» **What you need to do**
In the listing that follows, locate the line containing "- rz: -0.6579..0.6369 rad" and the line containing "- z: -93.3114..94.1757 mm". Retype exactly those two lines and every line between them, and nothing more.
Segment Open
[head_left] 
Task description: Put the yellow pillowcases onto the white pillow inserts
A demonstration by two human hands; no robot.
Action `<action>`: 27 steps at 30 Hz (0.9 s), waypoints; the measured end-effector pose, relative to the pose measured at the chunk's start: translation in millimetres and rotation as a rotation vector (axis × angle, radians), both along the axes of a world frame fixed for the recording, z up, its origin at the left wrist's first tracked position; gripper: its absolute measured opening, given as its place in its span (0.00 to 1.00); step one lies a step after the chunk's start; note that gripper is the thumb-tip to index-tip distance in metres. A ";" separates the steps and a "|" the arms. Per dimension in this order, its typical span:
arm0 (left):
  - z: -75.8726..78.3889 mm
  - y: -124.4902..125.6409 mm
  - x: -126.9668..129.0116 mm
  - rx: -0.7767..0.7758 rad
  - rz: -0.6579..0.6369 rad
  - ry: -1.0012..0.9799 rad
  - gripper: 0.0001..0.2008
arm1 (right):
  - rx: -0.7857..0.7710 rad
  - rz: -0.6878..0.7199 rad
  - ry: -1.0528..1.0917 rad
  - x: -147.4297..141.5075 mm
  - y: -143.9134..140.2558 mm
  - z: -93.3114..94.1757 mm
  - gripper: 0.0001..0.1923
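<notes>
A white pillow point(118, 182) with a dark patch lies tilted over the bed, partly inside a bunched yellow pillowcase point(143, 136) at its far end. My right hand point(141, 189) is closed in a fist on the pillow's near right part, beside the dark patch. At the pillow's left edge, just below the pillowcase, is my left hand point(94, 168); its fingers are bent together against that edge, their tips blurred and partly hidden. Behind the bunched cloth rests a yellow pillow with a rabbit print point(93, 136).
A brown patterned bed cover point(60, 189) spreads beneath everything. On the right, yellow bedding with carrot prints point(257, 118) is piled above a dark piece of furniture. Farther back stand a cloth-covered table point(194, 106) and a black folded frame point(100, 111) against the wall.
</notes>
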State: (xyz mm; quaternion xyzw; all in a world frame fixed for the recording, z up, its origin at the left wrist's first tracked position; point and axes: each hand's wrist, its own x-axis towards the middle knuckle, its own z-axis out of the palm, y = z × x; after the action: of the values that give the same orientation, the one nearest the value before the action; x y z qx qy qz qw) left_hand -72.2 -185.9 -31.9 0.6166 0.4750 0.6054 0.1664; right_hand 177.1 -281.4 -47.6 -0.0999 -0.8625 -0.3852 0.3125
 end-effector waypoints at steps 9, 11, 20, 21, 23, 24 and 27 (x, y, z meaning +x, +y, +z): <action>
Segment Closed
» **Exercise answer**
  - rz: -0.6579..0.6369 rad
  - ry: -1.0012..0.9799 rad
  - gripper: 0.0001..0.2008
arm1 (right):
  - rx: -0.7857..0.7710 rad
  - rz: -0.6878..0.7199 rad
  - ry: -1.0528..1.0917 rad
  - x: -147.4297..141.5075 mm
  - y: -143.9134..140.2558 mm
  - z: -93.3114..94.1757 mm

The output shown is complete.